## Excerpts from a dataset

++++++++++++++++++++

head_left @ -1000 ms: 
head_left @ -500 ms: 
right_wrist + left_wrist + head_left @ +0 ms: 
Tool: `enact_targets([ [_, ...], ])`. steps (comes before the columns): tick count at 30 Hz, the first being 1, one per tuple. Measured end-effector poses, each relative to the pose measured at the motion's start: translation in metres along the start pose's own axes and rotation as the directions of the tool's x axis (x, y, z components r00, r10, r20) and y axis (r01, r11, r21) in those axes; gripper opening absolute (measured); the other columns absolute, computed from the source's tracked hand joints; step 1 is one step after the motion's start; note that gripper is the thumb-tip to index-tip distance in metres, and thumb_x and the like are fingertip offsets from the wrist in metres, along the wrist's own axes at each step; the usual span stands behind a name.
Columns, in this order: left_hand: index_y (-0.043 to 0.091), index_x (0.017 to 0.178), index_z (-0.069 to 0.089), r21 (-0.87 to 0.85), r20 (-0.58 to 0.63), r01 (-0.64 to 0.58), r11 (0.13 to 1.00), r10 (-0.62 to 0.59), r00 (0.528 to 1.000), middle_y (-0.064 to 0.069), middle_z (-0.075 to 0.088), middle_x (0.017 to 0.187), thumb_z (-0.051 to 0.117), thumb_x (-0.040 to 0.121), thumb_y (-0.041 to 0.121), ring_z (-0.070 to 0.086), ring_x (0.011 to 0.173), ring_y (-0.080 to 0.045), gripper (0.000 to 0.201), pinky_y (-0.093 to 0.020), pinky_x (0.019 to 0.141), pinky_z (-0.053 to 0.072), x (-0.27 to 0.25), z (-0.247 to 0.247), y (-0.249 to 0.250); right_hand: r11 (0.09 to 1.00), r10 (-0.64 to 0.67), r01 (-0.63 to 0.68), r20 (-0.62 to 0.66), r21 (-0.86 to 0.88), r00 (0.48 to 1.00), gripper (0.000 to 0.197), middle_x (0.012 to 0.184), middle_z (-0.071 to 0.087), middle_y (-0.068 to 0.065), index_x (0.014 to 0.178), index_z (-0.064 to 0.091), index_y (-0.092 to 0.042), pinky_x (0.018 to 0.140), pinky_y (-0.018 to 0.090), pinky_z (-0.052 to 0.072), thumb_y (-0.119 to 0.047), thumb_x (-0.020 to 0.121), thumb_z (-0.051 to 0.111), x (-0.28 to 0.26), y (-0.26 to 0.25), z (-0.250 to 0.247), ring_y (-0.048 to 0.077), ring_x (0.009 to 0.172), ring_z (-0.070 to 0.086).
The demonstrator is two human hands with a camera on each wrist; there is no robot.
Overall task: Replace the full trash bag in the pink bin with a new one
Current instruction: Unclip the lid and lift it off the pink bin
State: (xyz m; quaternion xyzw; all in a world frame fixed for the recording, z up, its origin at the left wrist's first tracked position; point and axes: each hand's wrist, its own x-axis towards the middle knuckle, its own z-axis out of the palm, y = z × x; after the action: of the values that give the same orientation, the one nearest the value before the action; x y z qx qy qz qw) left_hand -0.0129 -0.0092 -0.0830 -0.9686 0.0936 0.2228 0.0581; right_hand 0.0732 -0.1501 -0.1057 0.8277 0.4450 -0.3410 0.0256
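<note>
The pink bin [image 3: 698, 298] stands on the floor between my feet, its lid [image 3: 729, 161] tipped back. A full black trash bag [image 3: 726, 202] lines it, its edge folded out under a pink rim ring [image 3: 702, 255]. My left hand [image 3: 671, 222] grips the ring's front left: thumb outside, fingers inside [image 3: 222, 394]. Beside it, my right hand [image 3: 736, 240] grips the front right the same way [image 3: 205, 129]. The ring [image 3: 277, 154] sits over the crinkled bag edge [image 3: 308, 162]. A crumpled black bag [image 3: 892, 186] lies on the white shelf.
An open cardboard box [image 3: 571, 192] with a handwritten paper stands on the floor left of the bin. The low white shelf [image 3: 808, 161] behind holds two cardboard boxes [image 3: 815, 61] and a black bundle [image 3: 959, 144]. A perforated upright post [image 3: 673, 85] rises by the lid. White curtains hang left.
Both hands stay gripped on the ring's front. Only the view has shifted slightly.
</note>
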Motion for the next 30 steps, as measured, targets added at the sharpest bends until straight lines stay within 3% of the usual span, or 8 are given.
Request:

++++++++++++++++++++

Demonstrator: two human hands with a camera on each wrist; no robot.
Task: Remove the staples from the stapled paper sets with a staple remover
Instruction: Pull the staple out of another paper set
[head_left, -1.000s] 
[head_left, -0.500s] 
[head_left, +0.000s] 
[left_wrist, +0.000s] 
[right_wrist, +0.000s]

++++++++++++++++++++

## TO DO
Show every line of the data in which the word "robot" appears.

## RESPONSE FOR THIS EXERCISE
The demonstrator is two human hands with a camera on each wrist; there is no robot.
Demonstrator: two human hands with a camera on each wrist; no robot.

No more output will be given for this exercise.